4 - C.E. CONTENANT DU PLOMB :
Ces objets comportent peu de risques si leur passage s’effectue en moins de 2
semaines ; surveillance clinique, radiologique et biologique (plombémie à la
3 ème semaine).
CORPS ETRANGERS INGERES
C.A.T. SELON LE TYPE DE C.E.I.
5 - MORCEAUX DE VIANDE :
Seront repoussés dans l’estomac ou fragmentés. Un test au Glucagon est possible
avant l’endoscopie. Rechercher une pathologie sous-jacente.
6 - BEZOARDS :
C.E. se constituant dans l’estomac : phyto-bézoard (vagotomies non sélectives)
ou tricho-bézoards (sujets psychotiques).
Découverte radiographique d’une volumineuse image gastrique (opacité ou
masse flottante).
La gêne gastrique est tardive pour des bézoards qui sont volumineux et devront
être fragmentés par endoscopie ou lysés.
CORPS ETRANGERS INGERES
C.A.T. SELON LE TYPE DE C.E.I.
7 - DROGUES :
Un passeur peut avoir ingéré jusqu’à 300 sachets de drogue pesant de 3 à 9 g
chacun ; il n’est pas rare de rencontrer un porteur de plus de 1 kg.
Découverte sur l’A.S.P. de multiples opacités rondes, images en halo ou en
rosette.
Les dosages de toxiques urinaires sont positifs dans près de 100% des cas.
L’endoscopie est à éviter (risque de libération de drogue).
Il existe un risque d’occlusion, d’autant plus que les passeurs utilisent des
ralentisseurs du transit.
Il existe un risque toxique facilement antagonisé par la Naloxone (NARCAN ®)
pour la morphine et l’héroïne, mais aussi un risque de troubles du rythme
cardiaque pour la cocaïne, non antagonisable (surveillance scopée si signes
de toxicité).
8 - AUTRES PRODUITS TOXIQUES :
Conglomérats de médicaments et autres produits toxiques seront traités en
fonction de leur degré de toxicité et de la possibilité de les retirer.
CORPS ETRANGERS INGERES
C.A.T. SELON LE TYPE DE C.E.I.
9 - CORPS ÉTRANGERS RADIO-TRANSPARENTS :
L’utilisation d’un produit de contraste hydrosoluble (Gastrographine) peut
permettre une détection si nécessaire (sachets de drogue, jouets).
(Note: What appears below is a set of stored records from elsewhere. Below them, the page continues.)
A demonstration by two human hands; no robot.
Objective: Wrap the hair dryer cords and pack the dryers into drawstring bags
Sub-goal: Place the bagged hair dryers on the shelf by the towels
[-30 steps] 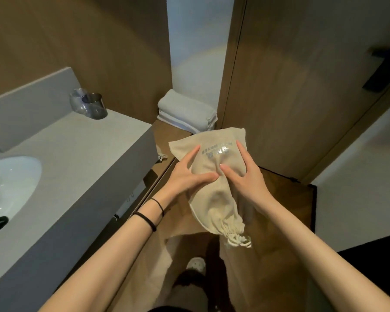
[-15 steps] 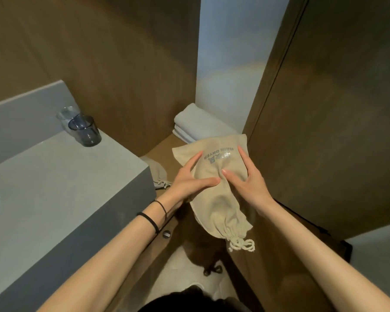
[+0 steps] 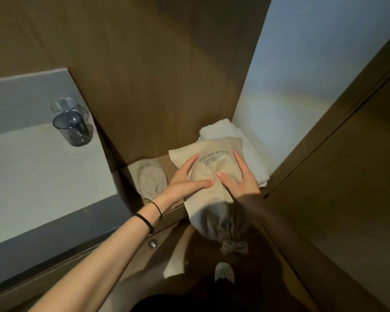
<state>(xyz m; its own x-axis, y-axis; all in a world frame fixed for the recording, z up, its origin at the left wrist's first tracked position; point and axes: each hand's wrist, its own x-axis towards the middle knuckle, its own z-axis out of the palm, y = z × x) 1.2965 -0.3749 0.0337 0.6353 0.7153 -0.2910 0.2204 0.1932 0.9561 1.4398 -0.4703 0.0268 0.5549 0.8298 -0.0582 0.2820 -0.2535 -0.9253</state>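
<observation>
The left hand [image 3: 185, 181] and right hand [image 3: 241, 183] clasp the bulging middle of a drawstring bag [image 3: 208, 166] from either side, thumbs curled over its top, holding it over a wooden shelf [image 3: 164, 163]. The bag's near mouth is cinched into a gathered knot [image 3: 234, 247], so this dryer looks packed and probably only needs setting down. A second filled bag [image 3: 151, 183] lies just left. The cloth is coarse, beige and printed. Soft folded white towels [image 3: 252, 154] sit far right.
</observation>
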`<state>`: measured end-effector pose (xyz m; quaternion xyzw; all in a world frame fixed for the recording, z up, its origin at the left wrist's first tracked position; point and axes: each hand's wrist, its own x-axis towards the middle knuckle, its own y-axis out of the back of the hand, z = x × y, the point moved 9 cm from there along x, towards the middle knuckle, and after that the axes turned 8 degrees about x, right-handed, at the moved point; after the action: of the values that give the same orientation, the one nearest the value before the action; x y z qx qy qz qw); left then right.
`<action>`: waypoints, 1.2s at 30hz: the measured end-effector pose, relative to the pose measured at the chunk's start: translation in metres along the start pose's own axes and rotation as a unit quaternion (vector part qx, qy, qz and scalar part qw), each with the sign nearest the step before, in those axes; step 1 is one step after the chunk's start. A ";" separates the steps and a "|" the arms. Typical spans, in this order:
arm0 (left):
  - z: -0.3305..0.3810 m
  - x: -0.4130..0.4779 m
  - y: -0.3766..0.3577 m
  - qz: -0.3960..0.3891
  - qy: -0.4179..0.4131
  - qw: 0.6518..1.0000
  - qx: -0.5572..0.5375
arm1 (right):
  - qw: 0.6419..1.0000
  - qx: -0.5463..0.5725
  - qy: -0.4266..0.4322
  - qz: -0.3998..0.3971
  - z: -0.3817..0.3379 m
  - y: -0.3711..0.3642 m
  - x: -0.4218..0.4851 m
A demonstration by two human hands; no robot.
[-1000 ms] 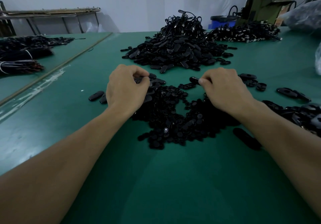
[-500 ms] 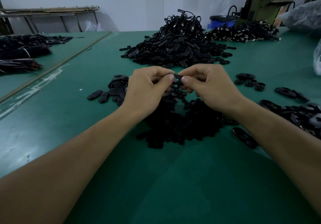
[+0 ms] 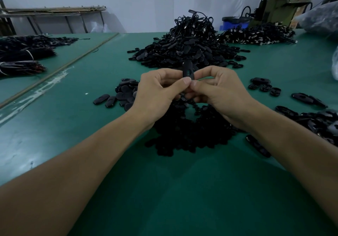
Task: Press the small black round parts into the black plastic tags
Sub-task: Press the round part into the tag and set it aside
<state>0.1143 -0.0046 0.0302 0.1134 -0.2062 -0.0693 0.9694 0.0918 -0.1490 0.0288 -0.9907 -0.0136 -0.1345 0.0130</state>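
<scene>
The black plastic tag [image 3: 187, 69] stands nearly upright between your two hands, raised off the table, its long axis running up and away from you, so the rounded far end rises free above your fingers while the near end is buried in your grip. A round recess shows on the face turned toward you; whether a round part already sits in it is too dark to tell. Your left hand [image 3: 157, 93] and right hand [image 3: 219, 91] are drawn together, thumb tips meeting at the lower end of the tag, both pinching it, with neither hand clearly nearer. The press probably has to go square into that recess, across the long axis, so keep the tag upright and braced from behind as you squeeze. Directly beneath your hands lies the pile of small black round parts [image 3: 182, 137], close enough for either hand to drop onto. Loose tags [image 3: 120, 94] lie just beside your left wrist, and more are scattered off to your right. A big heap [image 3: 186, 47] of corded pieces rises beyond on the green table [image 3: 164, 190].
</scene>
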 end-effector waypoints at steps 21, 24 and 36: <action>-0.011 0.001 0.013 0.053 0.032 0.998 0.020 | 0.865 -0.496 0.054 -0.051 0.002 -0.015 -0.001; -0.010 0.000 0.014 0.051 0.029 0.998 0.028 | 0.893 -0.442 0.087 0.003 -0.010 -0.007 -0.002; -0.009 0.000 0.013 0.051 0.024 0.996 0.063 | 0.980 -0.193 0.040 0.021 -0.007 0.011 -0.004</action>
<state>0.1190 0.0099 0.0252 0.1653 -0.1921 -0.0038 0.9673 0.0858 -0.1605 0.0345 -0.9685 0.0342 -0.1741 -0.1747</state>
Cette
technique est à éviter en cas de C.E.I. oesophagien ou gastrique car elle
gênera l’endoscopie. Elle permettra de détecter une perforation digestive
(C.I. à la Baryte). Enfin, elle accélère le transit (drogues, piles)
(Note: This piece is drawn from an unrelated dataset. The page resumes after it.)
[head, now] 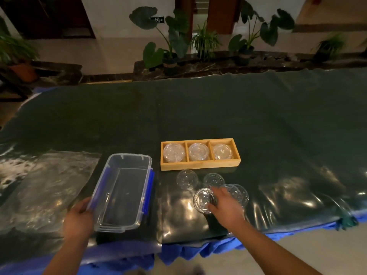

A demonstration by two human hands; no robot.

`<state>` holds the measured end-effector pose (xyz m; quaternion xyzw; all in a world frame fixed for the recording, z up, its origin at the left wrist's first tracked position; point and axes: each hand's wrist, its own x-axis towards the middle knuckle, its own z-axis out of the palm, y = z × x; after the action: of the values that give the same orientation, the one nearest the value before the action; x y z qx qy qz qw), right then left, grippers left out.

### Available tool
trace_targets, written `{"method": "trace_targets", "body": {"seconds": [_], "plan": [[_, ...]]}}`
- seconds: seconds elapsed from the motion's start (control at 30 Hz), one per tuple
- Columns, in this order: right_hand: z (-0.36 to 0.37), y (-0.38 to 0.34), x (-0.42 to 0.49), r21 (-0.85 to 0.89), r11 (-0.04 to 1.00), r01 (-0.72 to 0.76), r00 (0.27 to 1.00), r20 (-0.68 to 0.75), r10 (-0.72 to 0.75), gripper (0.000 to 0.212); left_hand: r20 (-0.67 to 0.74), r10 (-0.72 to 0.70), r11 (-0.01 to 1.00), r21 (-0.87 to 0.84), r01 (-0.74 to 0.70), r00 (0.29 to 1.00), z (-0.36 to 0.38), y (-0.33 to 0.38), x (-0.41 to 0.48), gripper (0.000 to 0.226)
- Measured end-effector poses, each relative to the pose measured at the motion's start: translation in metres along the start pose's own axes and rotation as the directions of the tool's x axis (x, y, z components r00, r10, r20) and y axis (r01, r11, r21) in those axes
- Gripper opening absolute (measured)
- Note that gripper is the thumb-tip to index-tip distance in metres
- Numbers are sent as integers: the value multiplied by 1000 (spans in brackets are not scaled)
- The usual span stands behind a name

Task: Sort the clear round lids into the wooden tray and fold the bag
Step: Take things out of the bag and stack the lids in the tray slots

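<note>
Gripping a ribbed clear round lid (204, 200), right hand (226, 205); left hand (79, 217) holds smooth plastic box (123, 193).

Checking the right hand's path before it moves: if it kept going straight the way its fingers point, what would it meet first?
The right hand points up-left. Its fingers already seem to touch the nearest clear lid; past that comes another loose lid, then the wooden tray. Depth is uncertain.

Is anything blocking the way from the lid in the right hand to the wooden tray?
Two loose lids lie between the right hand with its lid and the tray; lifting clears them. All three compartments already hold lids.
</note>
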<state>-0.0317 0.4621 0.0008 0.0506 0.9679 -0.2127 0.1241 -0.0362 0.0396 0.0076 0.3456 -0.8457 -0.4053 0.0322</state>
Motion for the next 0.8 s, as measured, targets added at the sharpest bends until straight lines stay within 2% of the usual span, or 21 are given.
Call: {"method": "trace_targets", "body": {"seconds": [0.1,0.17,0.23,0.3,0.37,0.4,0.43,0.47,0.53,0.6,0.63,0.67,0.7,0.77,0.8], "plan": [[4,-9,10,-139,990,18,997,82,-7,68,-6,-60,997,-38,60,998,-3,8,-7,45],[8,-12,14,-176,984,16,997,83,-2,68,-40,-34,999,31,35,999,-5,17,-21,50],[11,-12,17,-180,984,1,998,65,11,70,-90,97,985,153,-83,991,-2,25,-43,51],[9,-10,19,-159,987,-21,998,50,29,70,-118,273,944,223,-242,955,8,36,-73,45],[6,-7,19,-123,992,-25,999,38,30,60,-104,539,825,267,-498,836,23,50,-104,34],[4,-4,19,-99,995,-24,999,27,27,53,-58,637,756,241,-609,768,31,58,-118,31],[2,-3,19,-69,997,-26,1000,10,27,45,13,673,729,157,-666,740,41,68,-130,29],[1,-1,18,-23,999,-29,1000,-11,29,36,113,650,754,28,-656,752,53,78,-139,29],[-1,-1,15,153,987,-42,998,-44,49,18,374,483,874,-159,-458,792,80,95,-159,37],[-3,-2,12,365,929,-60,995,-58,87,16,566,196,961,-274,-42,801,109,105,-170,29],[-4,-3,9,419,907,-46,993,-79,87,19,638,38,931,-301,204,769,120,111,-171,26],[-4,-4,6,410,912,1,991,-126,55,22,709,-81,845,-323,425,700,128,116,-171,25],[-4,-7,2,356,932,76,982,-189,-8,24,771,-142,740,-334,583,621,135,118,-168,29],[-2,-13,-9,241,934,265,937,-294,-190,24,857,-160,586,-317,745,490,146,117,-159,46],[0,-16,-13,203,917,343,911,-311,-272,25,878,-148,530,-318,786,455,149,115,-155,52]]}}
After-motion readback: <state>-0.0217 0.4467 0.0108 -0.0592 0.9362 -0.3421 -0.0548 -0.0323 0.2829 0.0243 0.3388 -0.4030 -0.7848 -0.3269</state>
L’échographie peut parfois apporter une aide.
CORPS ETRANGERS INGERES
CONCLUSION
Les situations cliniques sont diverses.
L’urgence vitale est représentée par les C.E.I. n’ayant pas passé la Bouche
Oesophagienne de Killian.
L’urgence à 6 h correspond aux C.E.I. oesophagiens.
Ne pas laisser passer le pylore à tout C.E. susceptible de se compliquer.
Mettre en place une surveillance adaptée (travail en collaboration).